Peering through four panes of insulating glass, it’s not the noise that bothers Don Cohen as a daily parade of freight trains passes 50 feet outside his condo. He and some Riverfront Park neighbors are troubled by what they’re seeing on the tracks more frequently. Tanker trains carrying crude oil and other flammable liquids — reflecting a shift in energy trends — rumble past the gleaming high-rise condo and apartment buildings several times a week, he says.

Those tankers pass near other Denver neighborhoods, too, old and new, upscale and hardscrabble. Highways and railroads box in some areas, with only one way out if disaster were to strike.

The trains also travel near the city’s major sports venues and Elitch Gardens Theme and Water Park, raising fears among some about what might happen in a fiery derailment or other accident — however small the chances might be.

Appeals by Cohen and others to city officials for increased emergency planning have met with mixed success.
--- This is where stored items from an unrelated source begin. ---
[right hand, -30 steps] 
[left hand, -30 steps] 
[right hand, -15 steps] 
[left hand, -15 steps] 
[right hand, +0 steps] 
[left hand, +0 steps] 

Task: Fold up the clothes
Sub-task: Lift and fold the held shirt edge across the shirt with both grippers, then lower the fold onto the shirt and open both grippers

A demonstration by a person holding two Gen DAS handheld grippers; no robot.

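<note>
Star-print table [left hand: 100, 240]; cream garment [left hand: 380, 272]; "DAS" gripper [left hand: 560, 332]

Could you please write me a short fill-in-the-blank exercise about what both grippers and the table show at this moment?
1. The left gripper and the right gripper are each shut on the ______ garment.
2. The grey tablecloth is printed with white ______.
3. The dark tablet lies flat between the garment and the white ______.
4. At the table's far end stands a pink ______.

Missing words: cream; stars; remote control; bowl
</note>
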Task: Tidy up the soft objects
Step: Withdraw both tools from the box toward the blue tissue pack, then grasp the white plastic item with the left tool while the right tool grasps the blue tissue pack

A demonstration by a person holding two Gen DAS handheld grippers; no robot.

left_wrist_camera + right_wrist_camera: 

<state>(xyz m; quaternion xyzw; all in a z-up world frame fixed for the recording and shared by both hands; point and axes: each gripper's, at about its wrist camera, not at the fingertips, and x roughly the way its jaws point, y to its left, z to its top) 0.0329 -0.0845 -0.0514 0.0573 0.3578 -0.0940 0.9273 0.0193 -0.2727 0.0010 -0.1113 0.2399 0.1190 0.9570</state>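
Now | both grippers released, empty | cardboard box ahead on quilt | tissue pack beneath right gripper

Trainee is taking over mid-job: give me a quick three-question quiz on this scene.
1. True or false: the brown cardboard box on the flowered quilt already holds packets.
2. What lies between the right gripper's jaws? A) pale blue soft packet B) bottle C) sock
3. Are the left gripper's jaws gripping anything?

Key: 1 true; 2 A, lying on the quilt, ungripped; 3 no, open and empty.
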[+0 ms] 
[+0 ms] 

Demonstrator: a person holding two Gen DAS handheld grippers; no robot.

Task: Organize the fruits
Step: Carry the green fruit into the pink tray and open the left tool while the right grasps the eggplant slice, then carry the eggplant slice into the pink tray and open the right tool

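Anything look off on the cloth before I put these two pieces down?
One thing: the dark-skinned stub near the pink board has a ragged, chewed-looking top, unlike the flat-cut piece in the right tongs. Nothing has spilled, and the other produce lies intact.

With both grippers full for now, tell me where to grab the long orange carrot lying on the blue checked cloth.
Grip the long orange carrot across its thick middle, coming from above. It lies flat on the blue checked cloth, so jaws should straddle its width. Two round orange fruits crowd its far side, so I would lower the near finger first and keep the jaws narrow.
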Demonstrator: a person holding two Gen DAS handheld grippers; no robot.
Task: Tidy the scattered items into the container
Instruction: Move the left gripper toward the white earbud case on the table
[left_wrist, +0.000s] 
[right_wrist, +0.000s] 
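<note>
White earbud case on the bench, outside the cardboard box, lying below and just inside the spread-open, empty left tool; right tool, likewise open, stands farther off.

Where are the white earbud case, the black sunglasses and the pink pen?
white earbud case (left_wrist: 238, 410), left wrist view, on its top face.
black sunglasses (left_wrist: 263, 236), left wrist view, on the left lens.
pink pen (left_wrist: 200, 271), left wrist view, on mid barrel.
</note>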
It’s difficult to ignore that the rail lines in the region have

The numbers of rail shipments have increased over the past 7 years:

Nationally, crude oil volume on the rails has skyrocketed from just shy of 10,000 tank cars in 2008 to about 500,000 last year, The Associated Press recently reported. In Denver, according to city officials’ summary of reports by the two major railroads, trains carried well over 15,000 tank cars of flammable liquids in a recent one-year period, including 8,000 filled with crude oil.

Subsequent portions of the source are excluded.